La semaine prochaine, il sera à Londres pour exhorter les prisonniers politiques britanniques à signer la « déclaration de Robben Island » aux côtés de l’archevêque Desmond Tutu, de l’ancien Premier ministre John Bruton, du prix Nobel de la Paix Mairead Corrigan Maguire, de la militante politique Angela Davis et de beaucoup d’autres.

 

Il serait facile pour les politiciens britanniques de se saisir de l’argument principal pour sa libération : non parce qu’il serait innocent (bien qu’il puisse l’être), ni parce que son arrestation était illégale (elle l’était assurément), mais parce qu’il est le seul apte à négocier un accord de paix.

 

Les Britanniques emprisonnèrent en 1942 le Mahatma Gandhi et Jawaharlal Nehru, mais en 1944, ils libérèrent Nehru qui, deux ans plus tard, négociait l’indépendance de l’Inde. Et en 1947, il devenait le Premier ministre d’une Inde indépendante.

 

Au Kenya, Jomo Kenyatta fut mis en prison par les Britanniques en 1952 et libéré en 1961. Un an plus tard, les Britanniques négociaient l’indépendance avec lui et, en 1963, il devenait Premier ministre d’un Kenya indépendant.

 

En Afrique du Sud, Mandela, libéré en 1990, négociait quelques mois après l’indépendance avec ses ravisseurs. Quatre ans seulement séparèrent sa cellule du palais présidentiel et maintenant, on espère que Barghouti, âgé de 54 ans, puisse faire de même.

 

Entre août 2013, un mois après le début des négociations, et février 2014, 34 Palestiniens ont été tués et 1.535 blessés (durant la même période, 3 Israéliens sont morts et 53 blessés).Dans le même temps, 10.509 logements construits dans les colonies illégales ont été approuvés par les autorités israéliennes.

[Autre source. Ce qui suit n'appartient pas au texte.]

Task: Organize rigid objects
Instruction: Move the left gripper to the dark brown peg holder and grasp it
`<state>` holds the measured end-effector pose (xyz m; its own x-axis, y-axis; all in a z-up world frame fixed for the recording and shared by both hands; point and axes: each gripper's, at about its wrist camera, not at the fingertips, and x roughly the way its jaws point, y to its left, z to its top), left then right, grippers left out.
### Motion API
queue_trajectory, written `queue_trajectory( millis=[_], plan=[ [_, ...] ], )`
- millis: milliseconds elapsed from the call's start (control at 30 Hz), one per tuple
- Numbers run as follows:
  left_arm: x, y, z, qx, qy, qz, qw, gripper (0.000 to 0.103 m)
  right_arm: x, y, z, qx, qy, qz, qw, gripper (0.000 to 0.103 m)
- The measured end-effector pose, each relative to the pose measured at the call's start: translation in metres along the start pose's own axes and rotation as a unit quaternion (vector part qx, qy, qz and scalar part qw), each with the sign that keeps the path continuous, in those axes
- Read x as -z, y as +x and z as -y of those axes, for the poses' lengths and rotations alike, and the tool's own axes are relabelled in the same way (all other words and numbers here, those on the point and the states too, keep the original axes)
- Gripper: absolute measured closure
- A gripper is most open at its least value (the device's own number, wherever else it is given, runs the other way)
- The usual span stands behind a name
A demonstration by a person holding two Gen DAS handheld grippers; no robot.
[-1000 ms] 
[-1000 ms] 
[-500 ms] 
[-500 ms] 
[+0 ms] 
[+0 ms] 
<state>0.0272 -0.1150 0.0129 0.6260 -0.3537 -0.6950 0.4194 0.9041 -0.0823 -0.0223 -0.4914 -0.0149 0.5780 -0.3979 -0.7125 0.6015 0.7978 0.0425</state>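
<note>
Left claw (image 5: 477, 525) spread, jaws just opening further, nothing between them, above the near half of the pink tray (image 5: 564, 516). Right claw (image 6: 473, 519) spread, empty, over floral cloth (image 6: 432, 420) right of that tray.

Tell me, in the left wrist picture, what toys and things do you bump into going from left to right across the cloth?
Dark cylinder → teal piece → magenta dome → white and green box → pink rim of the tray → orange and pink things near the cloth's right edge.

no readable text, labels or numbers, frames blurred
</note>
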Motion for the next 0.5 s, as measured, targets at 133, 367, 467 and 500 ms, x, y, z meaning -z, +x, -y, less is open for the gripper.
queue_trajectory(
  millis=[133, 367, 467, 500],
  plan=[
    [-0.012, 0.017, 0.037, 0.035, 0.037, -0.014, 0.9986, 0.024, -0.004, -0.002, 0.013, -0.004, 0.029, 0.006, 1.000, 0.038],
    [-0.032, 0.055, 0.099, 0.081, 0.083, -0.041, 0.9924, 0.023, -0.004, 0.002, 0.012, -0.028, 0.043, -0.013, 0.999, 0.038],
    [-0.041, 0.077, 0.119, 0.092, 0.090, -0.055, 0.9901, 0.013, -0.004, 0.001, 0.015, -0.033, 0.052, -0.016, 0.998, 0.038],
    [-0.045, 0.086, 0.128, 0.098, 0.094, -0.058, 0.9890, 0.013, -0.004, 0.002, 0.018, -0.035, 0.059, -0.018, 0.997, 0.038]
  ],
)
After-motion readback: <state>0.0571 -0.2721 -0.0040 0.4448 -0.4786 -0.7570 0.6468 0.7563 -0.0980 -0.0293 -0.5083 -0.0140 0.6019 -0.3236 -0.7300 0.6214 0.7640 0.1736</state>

Comment s’étonner que les Palestiniens ne veuillent pas poursuivre les négociations dites « de paix » ?

Alors que la date limite du 29 avril approche, les Israéliens prouveraient leur intérêt pour la paix en prenant une initiative vraiment audacieuse. S’ils libèrent Barghouti, le monde reconnaîtra qu’ils sont sérieux. S’ils refusent, beaucoup concluront qu’ils ne le sont pas.